Louis Rhead, 1900 poster for "The Sun," New York City.
We didn't quite get skating weather this weekend, but we grazed 29º and that is cold for us in Central Texas. It is February, and I am holding on to winter now, for I love autumn, winter, and spring in Texas, but not the long hot summers. When winter starts to disappear, I know that summer isn't far behind.
I went looking for ice skaters for a particular reason. Last week, I mentioned how important notebooks were to me, how I never go anywhere without one. I have written thousands of pages in notebooks, ever since I was nine, when I decided I would be a writer when I grew up. But most of these pages have been notes, sketches, ideas for stories, the stories themselves, or letters.
Not journal pages, as in personal diaries.
I didn't write a personal journal until 1994, and then I kept a journal, written in spiral notebooks, for about twelve years. But one day, a few years ago, I threw these notebooks away. Fifteen or twenty very fat, 180-page, wide-ruled, spiral notebooks.
I took them to the dumpster behind my husband's office and threw them all away.
"Les Patins d’argent (The Silver Skates)," éditeur Hetzel et Cie, 1876 or 1877
I threw them all away because I had filled them with everything that was bothering me, and I couldn't imagine ever wanting to read them again, much less ever wanting anyone else to read them. I've never kept a personal journal again, for I find I do better when I write my thoughts down in sketches, stories, or letters.
But there is one tiny scrap of those pages that got saved in the most curious way. I thought I would tell you about it today.
It came about because I had read that several hundred of Emily Dickinson's poems were recently discovered, poems never published before, because they were hidden inside her letters. Someone, and I don't remember who, had been reading her letters and realized that some of her words were actually poems if you lifted them out of the letters and put them in poem form.
January 1916 Vanity Fair cover by Ethel Caroline Rundquist
This idea of poems being hidden in letters was mulling around in my head when I suddenly looked into my own journal pages and found one little group of words and thought, "Oh, this is a poem!"
When I saw this Vanity Fair ice skater, I thought that she almost illustrated my words in a lighthearted way, although the words are really not so lighthearted. In my journal these words would have appeared all together, in mid-stream, in the middle of other words. But I lifted them out and made a poem out of them.
I have to tread so carefully to keep the ice
from breaking beneath my feet.
But, no,
I can't walk that nicely anymore.
I need a footstep that makes a sound,
that hits the ground with a roar
that can be heard for miles around.
And if my footfall cracks the ice,
I'll take up freefall
and soar.
I can't tiptoe anymore.
This poem has been saved because I put it in a folder marked "Poetry," where it has lain so quietly for years now. You'd think it would make a roar every once in a while.
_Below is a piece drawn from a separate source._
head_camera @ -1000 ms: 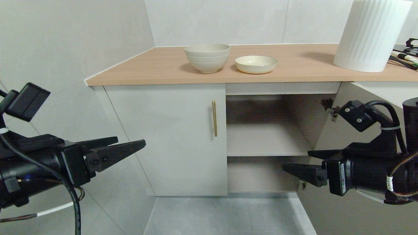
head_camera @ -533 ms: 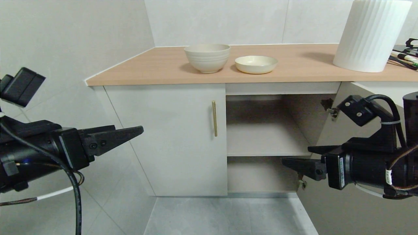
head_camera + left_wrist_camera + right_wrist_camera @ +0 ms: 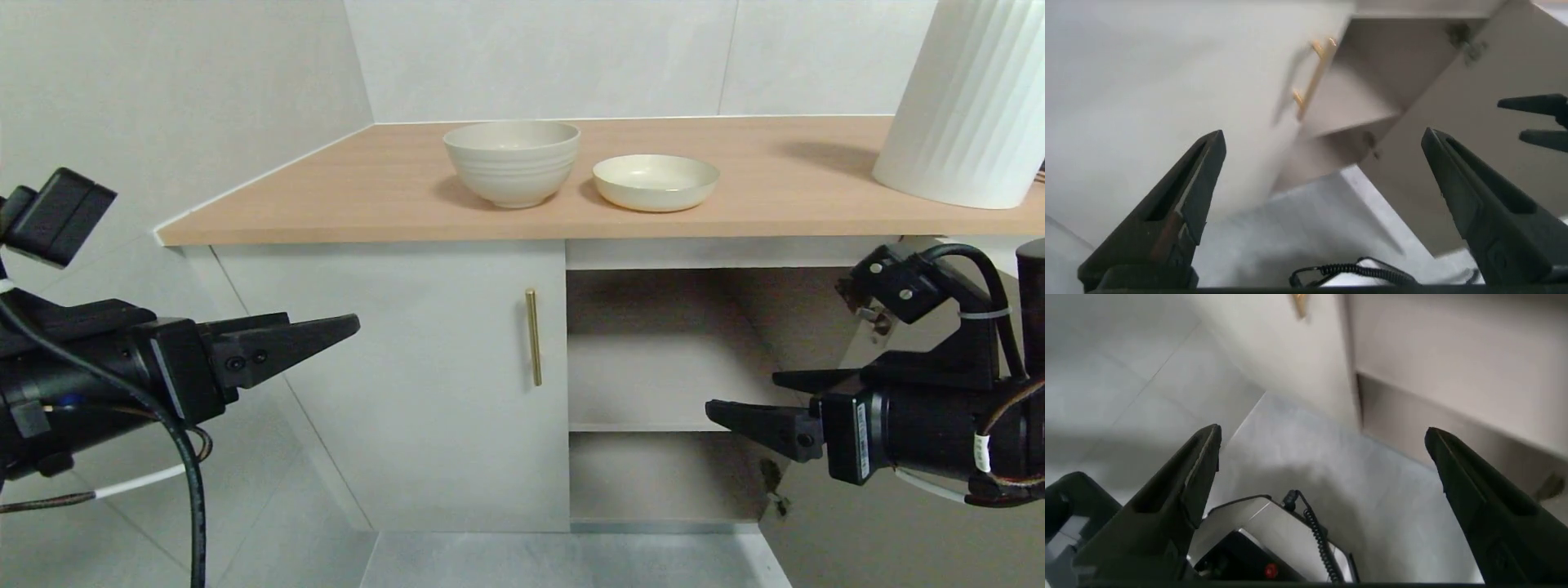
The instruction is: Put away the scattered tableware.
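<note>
I lose the white ribbed vessel (image 3: 971, 106) at the far right of the counter (image 3: 392, 188) past the head view's top and right edges. The bowl (image 3: 511, 162) hides its own inside bottom behind its near wall (I look at it too flatly). My right gripper (image 3: 741, 392) covers part of the cupboard's lower compartment (image 3: 653, 478), and the open door (image 3: 857, 547) runs off the bottom edge. A small dark fitting (image 3: 771, 483) on that door's edge is too small to tell. The cupboard handle (image 3: 1310, 77) is blurred in the left wrist view and cut by an edge in the right wrist view.
</note>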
I have no idea what event prompted these particular words. But I'm glad, out of all those words, that these are the ones that got saved, for it is a message from myself to myself to not be so quiet, perhaps!
To try to illustrate my words, I decided to make a paper version of the Vanity Fair ice-skater. This is a first draft. I'm not sure about the red and the violet, but I have always liked the idea of pairing "infra-red" with "ultra-violet." In a story once, I described the color of a dress as being "ultra-violet" to add a poetic dimension to the character who was wearing the dress, for she seemed to me to be the kind of person who would clothe herself in ultra-violet.
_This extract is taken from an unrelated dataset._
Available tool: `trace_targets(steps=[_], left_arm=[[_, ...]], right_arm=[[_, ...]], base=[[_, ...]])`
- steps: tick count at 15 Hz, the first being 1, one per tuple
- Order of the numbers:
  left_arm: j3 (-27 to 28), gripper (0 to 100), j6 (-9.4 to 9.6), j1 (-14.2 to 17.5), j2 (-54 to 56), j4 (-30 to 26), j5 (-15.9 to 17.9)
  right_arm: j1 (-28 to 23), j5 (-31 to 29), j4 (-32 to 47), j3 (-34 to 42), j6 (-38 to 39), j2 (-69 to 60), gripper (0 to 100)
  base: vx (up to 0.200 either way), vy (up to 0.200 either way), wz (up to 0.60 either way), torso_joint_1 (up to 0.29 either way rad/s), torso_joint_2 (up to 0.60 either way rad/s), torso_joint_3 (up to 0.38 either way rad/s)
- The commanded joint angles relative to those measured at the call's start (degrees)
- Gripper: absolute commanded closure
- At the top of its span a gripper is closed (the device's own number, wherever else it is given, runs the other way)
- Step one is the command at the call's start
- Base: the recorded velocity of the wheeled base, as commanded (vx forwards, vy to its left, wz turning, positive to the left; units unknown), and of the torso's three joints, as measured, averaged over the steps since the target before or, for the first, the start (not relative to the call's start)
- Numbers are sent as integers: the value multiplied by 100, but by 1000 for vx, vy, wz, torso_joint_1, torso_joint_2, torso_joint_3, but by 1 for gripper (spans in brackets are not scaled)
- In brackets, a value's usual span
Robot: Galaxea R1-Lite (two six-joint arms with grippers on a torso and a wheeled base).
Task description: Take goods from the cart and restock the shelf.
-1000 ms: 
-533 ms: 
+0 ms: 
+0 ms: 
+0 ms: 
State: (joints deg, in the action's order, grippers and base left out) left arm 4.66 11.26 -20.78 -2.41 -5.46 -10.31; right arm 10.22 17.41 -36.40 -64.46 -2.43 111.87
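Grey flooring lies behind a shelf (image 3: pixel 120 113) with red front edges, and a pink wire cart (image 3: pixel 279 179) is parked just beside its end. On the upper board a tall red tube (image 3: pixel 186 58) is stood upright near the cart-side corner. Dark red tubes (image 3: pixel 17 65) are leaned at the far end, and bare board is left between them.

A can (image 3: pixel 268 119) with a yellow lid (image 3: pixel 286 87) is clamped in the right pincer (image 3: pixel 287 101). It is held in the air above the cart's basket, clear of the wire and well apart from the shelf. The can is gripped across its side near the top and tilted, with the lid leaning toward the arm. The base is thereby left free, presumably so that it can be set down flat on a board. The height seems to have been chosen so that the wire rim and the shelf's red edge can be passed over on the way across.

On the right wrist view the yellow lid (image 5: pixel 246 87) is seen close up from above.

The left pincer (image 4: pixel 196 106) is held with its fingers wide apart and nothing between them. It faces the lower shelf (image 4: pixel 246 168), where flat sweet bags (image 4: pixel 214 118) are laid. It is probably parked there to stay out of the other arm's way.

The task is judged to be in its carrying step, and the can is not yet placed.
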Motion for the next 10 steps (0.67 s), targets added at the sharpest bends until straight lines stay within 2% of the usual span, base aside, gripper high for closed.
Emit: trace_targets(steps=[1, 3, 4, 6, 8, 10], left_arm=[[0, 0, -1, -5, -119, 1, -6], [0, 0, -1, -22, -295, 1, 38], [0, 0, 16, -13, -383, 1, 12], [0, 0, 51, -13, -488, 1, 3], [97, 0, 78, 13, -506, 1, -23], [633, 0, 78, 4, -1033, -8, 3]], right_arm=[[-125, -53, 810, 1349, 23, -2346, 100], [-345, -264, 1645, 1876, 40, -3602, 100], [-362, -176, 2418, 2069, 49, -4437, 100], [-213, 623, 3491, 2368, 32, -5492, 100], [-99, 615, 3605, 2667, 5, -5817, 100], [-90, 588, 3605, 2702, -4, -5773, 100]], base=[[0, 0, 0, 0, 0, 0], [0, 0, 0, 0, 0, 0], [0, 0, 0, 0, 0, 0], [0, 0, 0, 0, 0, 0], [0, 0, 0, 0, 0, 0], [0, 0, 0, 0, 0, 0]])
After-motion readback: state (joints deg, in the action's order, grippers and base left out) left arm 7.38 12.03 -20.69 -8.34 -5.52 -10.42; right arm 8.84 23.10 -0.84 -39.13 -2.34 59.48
I think the hands are wrong. Can both hands be in that position, I wonder, or do I have two right hands, or two left hands? A few lessons in human anatomy might be needed here!
But back to my "poem."
I've been thinking of how this little blog has become my morning notebook now, and of how much I love to put my thoughts and memories and sketches here, and of how the sound that quiet people make is like the age-old question of whether a tree falling in the forest makes a sound if no one is there to hear it.
I think a quiet person writing all alone in the early morning dark of her boxroom might make a sound in the darkness . . . Not a roar, perhaps, but maybe a purr.
.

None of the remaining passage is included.